◆ What the task asks:
Among the records that follow, set down only the lines from the one containing "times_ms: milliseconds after" to the one containing "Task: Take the", both included, exactly.

Data provided Start Marker

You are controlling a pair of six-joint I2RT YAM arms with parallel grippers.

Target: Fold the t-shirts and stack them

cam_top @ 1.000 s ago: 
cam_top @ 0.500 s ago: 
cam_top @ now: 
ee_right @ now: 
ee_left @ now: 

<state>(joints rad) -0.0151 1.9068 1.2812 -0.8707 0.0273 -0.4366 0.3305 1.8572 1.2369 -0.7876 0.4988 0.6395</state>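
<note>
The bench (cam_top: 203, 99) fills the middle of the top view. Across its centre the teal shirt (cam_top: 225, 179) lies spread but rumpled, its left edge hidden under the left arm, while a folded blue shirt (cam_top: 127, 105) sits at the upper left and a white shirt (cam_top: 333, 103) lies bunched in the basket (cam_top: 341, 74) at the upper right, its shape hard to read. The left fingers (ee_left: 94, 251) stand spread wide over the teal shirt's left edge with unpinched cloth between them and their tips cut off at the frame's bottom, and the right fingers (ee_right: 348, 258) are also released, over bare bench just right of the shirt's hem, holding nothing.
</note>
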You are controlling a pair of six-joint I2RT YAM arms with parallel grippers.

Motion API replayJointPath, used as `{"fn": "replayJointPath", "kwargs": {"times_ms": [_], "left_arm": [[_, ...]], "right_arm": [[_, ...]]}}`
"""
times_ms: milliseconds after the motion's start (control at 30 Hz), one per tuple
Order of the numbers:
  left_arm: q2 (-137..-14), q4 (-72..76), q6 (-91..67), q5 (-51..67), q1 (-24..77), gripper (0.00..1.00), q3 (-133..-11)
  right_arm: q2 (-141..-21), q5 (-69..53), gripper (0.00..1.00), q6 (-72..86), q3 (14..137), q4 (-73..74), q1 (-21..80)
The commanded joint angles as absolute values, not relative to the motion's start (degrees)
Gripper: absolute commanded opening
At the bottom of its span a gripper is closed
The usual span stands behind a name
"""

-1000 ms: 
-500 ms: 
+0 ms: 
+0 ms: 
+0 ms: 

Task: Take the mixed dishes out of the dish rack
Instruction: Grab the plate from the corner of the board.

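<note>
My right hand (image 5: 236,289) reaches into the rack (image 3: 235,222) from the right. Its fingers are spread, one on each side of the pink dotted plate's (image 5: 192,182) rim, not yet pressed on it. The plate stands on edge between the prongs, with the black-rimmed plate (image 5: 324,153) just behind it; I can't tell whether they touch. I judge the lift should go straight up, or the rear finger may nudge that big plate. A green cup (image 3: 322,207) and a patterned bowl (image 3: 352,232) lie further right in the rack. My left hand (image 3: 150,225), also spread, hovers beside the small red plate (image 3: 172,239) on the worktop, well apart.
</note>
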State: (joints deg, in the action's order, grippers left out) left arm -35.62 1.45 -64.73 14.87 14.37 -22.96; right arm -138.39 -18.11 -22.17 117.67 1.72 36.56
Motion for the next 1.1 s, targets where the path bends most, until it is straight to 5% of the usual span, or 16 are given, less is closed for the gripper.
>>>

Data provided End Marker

◆ Output below:
times_ms: milliseconds after the motion's start (control at 30 Hz), one per tuple
Order of the numbers:
  left_arm: q2 (-137..-14), q4 (-72..76), q6 (-91..67), q5 (-51..67), q1 (-24..77), gripper (0.00..1.00), q3 (-133..-11)
  right_arm: q2 (-141..-21), q5 (-69..53), gripper (0.00..1.00), q6 (-72..86), q3 (14..137), q4 (-73..74), q1 (-21..80)
The commanded joint angles as absolute values, not relative to the motion's start (degrees)
Gripper: absolute commanded opening
At the bottom of its span a gripper is closed
The usual span stands behind a name
"""

-1000 ms: 
-500 ms: 
+0 ms: 
+0 ms: 
+0 ms: 

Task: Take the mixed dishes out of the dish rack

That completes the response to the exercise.